Crocetin’s ability to restore oxidative phosphorylation (OXPHOS) and extend lifespan in aged mice may stem from a transient, dose‑dependent inhibition of prolyl hydroxylase domain proteins (PHDs), leading to HIF‑1α stabilization and a hormetic activation of mitochondrial biogenesis pathways. At the low hippocampal concentration achieved after intravenous administration (~31 nM) 3, crocetin’s dicarboxylic acid structure can chelate the ferrous iron required in the PHD2 catalytic pocket, mimicking the action of known iron‑chelating HIF stabilizers.
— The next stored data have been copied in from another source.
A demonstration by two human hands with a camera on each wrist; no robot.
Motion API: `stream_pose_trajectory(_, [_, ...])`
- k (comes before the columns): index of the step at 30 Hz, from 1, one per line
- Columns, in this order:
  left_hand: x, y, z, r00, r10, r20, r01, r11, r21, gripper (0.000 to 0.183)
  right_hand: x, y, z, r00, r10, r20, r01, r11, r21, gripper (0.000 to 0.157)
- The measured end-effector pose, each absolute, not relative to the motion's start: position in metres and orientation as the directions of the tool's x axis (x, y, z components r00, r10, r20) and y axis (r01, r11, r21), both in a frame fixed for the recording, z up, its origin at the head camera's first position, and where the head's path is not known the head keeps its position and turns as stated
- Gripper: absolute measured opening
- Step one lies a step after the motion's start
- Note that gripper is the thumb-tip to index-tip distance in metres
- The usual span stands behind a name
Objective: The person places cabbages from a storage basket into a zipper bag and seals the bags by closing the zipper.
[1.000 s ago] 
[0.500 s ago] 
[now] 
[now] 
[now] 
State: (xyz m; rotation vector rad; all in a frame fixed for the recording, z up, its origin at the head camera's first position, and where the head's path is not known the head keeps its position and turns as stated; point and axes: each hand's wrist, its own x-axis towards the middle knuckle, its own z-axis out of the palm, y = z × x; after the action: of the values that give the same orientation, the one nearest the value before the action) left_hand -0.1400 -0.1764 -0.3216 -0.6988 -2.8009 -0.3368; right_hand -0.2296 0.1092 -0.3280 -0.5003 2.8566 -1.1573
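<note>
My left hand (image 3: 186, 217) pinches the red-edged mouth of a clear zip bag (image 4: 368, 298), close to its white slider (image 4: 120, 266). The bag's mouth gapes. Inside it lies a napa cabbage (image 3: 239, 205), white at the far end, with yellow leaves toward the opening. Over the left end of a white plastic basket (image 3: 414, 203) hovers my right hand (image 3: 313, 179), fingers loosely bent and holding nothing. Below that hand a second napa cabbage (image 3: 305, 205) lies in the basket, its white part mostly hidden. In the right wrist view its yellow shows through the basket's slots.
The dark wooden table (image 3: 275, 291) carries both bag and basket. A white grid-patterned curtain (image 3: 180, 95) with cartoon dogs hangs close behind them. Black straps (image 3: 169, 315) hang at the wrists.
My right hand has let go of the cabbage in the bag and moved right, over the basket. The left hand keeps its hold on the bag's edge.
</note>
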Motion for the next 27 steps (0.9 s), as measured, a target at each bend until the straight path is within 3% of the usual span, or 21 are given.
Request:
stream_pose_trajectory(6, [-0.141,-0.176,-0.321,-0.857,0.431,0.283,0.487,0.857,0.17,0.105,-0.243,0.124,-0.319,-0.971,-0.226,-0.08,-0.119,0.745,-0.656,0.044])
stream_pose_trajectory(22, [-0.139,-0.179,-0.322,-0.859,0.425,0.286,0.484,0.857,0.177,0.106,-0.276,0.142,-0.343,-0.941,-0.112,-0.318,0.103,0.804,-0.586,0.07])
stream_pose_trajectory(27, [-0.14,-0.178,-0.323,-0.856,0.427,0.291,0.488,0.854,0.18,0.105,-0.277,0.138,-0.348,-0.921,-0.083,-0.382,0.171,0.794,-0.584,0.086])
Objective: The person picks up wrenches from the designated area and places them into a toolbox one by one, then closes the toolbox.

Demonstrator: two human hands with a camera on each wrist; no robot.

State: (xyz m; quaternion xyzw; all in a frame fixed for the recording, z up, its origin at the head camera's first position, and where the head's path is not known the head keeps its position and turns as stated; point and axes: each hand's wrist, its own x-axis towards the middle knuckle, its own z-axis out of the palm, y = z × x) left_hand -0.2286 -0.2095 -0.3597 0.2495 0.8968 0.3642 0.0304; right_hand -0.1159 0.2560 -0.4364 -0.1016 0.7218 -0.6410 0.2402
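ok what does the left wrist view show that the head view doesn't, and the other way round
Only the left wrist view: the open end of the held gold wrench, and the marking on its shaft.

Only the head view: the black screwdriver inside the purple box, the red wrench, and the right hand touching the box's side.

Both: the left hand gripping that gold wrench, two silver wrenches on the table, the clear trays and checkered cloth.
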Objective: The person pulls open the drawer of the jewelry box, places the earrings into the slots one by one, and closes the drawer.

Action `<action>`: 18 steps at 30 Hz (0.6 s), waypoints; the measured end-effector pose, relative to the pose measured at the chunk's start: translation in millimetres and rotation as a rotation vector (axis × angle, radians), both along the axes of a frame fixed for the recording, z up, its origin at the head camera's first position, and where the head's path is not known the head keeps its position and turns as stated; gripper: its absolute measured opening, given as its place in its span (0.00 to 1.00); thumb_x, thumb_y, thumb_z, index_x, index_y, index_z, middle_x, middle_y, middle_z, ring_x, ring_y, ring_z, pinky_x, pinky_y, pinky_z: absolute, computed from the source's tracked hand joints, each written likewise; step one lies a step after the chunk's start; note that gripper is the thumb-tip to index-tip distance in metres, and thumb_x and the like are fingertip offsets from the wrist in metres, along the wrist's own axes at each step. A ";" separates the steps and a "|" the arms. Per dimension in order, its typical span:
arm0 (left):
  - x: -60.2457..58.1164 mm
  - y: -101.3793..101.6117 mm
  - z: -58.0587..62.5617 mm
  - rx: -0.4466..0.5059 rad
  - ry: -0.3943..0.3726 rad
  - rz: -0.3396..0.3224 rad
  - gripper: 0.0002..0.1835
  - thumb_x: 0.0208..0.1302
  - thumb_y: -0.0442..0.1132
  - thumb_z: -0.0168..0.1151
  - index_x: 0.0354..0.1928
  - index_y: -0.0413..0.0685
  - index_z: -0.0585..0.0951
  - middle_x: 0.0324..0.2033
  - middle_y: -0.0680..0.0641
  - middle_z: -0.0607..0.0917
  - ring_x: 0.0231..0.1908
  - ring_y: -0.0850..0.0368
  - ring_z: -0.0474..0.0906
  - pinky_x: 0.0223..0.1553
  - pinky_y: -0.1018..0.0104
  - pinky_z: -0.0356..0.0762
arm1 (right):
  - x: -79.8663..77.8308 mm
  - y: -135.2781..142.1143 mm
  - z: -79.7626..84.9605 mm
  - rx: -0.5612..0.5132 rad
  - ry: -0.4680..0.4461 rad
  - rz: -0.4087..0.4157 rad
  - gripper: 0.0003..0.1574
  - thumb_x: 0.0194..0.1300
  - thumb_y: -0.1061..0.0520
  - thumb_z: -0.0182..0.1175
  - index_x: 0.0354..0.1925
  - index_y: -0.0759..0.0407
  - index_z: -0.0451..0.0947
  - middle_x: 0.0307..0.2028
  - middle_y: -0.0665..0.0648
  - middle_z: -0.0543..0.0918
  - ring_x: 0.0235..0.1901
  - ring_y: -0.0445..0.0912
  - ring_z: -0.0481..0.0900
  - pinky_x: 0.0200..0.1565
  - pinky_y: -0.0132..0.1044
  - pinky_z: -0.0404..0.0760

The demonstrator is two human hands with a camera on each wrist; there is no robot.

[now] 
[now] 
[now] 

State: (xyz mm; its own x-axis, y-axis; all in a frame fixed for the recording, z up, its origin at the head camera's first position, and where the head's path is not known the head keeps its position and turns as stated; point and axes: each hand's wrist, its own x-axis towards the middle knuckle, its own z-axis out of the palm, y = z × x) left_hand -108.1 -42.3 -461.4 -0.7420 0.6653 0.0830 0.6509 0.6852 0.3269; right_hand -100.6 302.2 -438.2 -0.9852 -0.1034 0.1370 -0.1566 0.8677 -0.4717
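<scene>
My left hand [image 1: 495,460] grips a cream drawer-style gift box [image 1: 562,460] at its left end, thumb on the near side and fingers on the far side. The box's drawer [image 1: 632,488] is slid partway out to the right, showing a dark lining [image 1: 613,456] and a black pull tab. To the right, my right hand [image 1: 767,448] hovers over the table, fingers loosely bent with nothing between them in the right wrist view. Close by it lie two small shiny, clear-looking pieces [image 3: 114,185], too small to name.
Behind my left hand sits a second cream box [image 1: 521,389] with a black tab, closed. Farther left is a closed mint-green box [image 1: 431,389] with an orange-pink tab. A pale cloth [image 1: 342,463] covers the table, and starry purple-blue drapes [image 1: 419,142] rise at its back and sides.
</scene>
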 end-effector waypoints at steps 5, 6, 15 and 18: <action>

This brief HIF‑1α rise would increase transcription of hypoxia‑responsive genes such as BNIP3 and NIX, promoting mitophagy of damaged mitochondria, while simultaneously upregulating PGC‑1α via HIF‑1α‑dependent co‑activator recruitment, thereby boosting OXPHOS gene expression to youthful levels as observed in four‑month treatment studies 4. Chronic exposure, however, triggers compensatory upregulation of P-glycoprotein (P‑gp) and accelerated crocetin efflux, limiting brain accumulation and preventing sustained HIF‑1α activation—a feedback loop that explains the observed P‑gp induction at 25‑50 µM crocetin 3 and the need for intermittent dosing to maintain efficacy.

This hypothesis generates several falsifiable predictions: (1) Pharmacological PHD2 inhibition (e.g., with dimethyloxalylglycine) should reproduce crocetin’s OXPHOS gene upregulation and ATP increase in aged mouse brain tissue, whereas PHD2 over‑expression will blunt these effects. (2) Neuron‑specific HIF‑1α knockout mice treated with crocetin will fail to show the restoration of NAD+ levels, ATP production, or lifespan extension seen in wild‑type controls. (3) Germ‑free or antibiotic‑treated mice deficient in the gut microbiota enzymes that convert crocin to crocetin will exhibit attenuated HIF‑1α signaling and reduced neuroprotection despite identical crocin dosing, linking microbiome variability to the HIF‑1α axis. (4) Safranal, which operates via the kynurenine pathway, will not alter HIF‑1α stabilization, confirming pathway specificity.

Experimental validation could involve western blot quantification of HIF‑1α and its target genes in microdissected hippocampus after acute crocetin exposure, Seahorse assays to measure OXPHOS capacity, and metabolomic profiling of NAD+/NADH ratios. Longitudinal cohorts would assess whether intermittent crocetin regimens avoid P‑gp upregulation while preserving HIF‑1α‑mediated mitophagy signals. If supported, this model reframes crocetin not merely as an antioxidant but as a low‑dose HIF‑1α modulator that initiates a hormetic cascade to rejuvenate mitochondrial function in aging brains.